O jovem Wesley Garcia Rodrigues, 18, é um dos sapateiros readmitidos no primeiro trimestre de 2006. Demitido em janeiro, Wesley ocupa agora um dos postos de trabalho criados pela indústria calçadista no mês de março deste ano.
O jovem conta que dois meses exatos foi o tempo em que permaneceu desempregado. “Não cheguei nem mesmo a receber a primeira parcela do seguro-desemprego”. Ele foi admitido na Calçados Calven por meio de uma indicação de um amigo. “Dei sorte e aproveitei a oportunidade”. O “auxiliar de prancheamento”, como ele mesmo se classificou, acredita também que o fato de ganhar o piso da categoria (R$ 460) tenha contribuído para a rápida reinserção no mercado de trabalho. “Quando as empresas precisam contratar elas preferem os trabalhadores que ganham menos”, disse.

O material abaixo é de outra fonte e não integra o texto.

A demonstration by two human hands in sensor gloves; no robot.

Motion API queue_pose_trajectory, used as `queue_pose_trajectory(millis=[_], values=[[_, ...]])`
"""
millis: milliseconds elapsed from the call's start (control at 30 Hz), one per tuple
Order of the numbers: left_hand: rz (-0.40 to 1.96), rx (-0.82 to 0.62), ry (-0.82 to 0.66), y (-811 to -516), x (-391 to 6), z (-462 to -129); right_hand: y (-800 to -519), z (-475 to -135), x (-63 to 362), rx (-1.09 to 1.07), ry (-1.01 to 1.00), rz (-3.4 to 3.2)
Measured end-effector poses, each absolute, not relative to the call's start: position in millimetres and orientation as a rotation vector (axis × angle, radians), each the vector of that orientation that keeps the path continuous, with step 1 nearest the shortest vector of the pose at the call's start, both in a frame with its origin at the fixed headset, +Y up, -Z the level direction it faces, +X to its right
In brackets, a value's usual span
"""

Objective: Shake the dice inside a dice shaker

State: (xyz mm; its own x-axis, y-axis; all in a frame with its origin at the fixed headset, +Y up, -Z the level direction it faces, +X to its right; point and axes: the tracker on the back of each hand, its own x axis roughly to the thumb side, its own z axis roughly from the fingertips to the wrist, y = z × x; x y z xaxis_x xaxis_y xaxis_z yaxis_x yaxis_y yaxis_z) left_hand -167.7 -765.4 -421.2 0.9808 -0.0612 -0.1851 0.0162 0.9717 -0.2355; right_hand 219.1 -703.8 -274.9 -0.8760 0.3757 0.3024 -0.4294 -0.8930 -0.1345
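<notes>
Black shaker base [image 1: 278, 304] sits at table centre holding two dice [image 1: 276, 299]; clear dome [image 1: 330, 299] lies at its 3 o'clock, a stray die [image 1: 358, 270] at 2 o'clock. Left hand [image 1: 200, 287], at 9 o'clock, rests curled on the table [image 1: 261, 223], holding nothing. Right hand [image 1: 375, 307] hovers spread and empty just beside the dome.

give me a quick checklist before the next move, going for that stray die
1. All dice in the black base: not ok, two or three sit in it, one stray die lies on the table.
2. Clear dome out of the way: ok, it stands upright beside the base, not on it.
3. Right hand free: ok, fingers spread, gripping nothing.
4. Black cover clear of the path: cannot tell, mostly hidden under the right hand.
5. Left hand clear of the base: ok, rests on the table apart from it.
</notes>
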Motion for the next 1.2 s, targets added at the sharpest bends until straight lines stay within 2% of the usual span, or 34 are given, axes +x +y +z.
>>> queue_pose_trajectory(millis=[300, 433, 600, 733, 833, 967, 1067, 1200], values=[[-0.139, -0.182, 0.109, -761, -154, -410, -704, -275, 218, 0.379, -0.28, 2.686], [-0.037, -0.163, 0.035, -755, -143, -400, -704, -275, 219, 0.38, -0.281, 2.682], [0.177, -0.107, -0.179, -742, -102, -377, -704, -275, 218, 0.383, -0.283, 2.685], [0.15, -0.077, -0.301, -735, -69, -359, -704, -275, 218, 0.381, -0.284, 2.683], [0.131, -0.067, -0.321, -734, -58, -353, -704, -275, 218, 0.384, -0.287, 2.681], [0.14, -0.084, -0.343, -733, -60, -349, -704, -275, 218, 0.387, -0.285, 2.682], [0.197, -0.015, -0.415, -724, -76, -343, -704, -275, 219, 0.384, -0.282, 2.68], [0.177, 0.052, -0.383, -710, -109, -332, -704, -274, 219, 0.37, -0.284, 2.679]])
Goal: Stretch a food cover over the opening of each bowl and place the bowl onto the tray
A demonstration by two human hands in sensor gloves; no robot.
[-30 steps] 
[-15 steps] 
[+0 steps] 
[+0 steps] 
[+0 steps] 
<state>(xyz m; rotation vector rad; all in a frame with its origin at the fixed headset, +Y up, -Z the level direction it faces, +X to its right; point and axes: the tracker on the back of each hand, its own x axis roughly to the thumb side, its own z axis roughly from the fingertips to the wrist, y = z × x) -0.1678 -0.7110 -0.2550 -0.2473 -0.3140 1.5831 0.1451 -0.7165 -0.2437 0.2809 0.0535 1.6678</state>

O novo emprego possibilita a Wesley continuar ajudando nas despesas da família e alimentando um pequeno sonho. “Dou metade do meu salário em casa para poder colaborar. Além disso, já tirei minha carteira de habilitação e planejo comprar um carro em breve”.
TÁTICA
O presidente do Sindicato dos Sapateiros, Paulo Afonso Ribeiro, concorda com um dos argumentos que Wesley usa para explicar sua rápida admissão. Paulo Afonso acha que as demissões e recontratações realmente são uma forma de “enxugar” os orçamentos das empresas. “Ocorre o desligamento do trabalhador e, quando há a nova contratação, o salário geralmente é menor”, disse.